Elsewhere, Cyberverse and the Bumblebee movie were out in force. On the Cyberverse side of things the character models continue to be wonderful whilst the toys do a great job of trying to appeal to a much younger audience. Bumblebee has his own movie coming and despite my disinterest in the prior movie series this one doesn’t look half bad (“no, it looks all bad! Bwhahah”) and the redesigns are far more to my tastes. Studio Series Bumblebee (Big Bad VW Beetleborg version) may even make it into my collection now that he no longer looks like a magic eye painting. There seems to be a general dialling back of the Bay aesthetic across the movie and it’s toy line, a result of which being that more of the toys caught my eye more than usual. There’s like a helicopter guy who looks like Whirl but isn’t (he’s probably called Galvatron judging by the Blitzwing fiasco) which isn’t bad at all. Hopefully that Blitzwing can act as a Starscream who doesn’t look like someone stamped on a quesadilla.
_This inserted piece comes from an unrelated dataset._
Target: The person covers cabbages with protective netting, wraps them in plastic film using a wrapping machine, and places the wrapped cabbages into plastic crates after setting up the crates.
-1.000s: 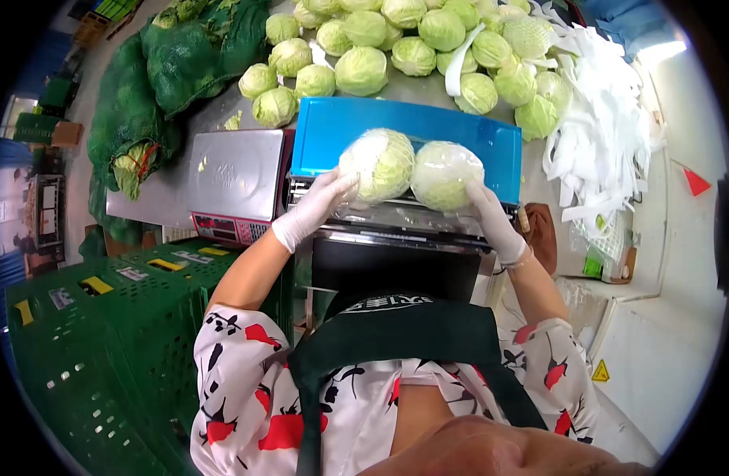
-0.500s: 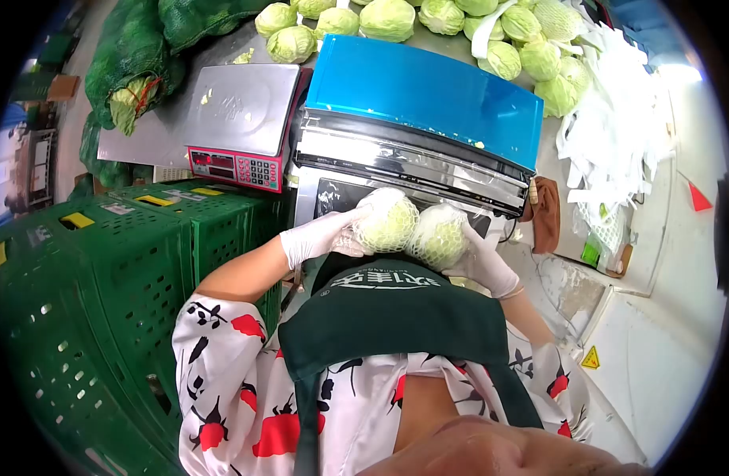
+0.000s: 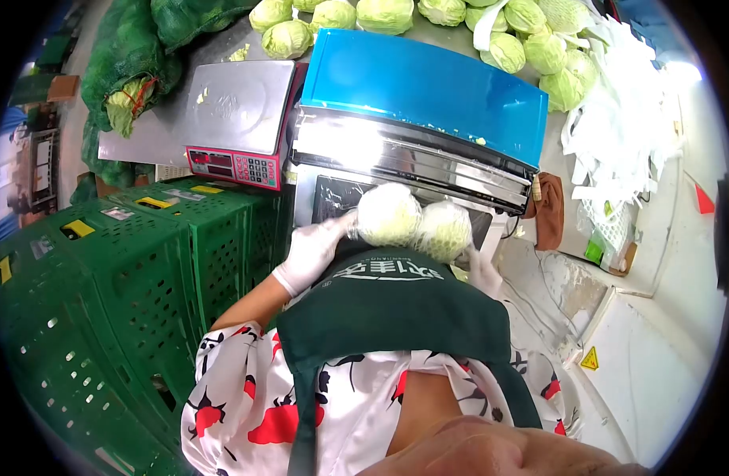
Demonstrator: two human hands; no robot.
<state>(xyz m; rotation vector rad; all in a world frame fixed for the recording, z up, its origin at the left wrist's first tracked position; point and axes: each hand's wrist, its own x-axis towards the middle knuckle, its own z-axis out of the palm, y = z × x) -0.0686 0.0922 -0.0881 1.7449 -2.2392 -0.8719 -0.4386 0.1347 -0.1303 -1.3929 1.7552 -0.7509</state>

The usual array of movie tat was there, from masks to die cast vehicles and that sort of stuff, but the most intriguing reveals were a retool of Titans Return Soundwave to be more G1 accurate (it’s a buy) and a few more of the missing TR cassettes including Rumble (or if you are one of those, Frenzy) which will no doubt wind people up that Hasbro have made us jump through even more hoops to get it. Obviously there was more than I covered as I pretty much just follow the Generations side of things but really the only other thing that is right up my street are the G1 reissues which I could talk about for hours but nobody wants to listen to more of my tales of Saturday morning trips to town with my Gran where I got a toy and an iced bun.
Siege has finally been revealed and we now have a better handle on what’s in store. Each time a new iteration of Generations is revealed we go gooey eyed, but this genuinely looks to have the most potential of any line thus far. Let me say again, in capitals for added effect – MICROMASTERS.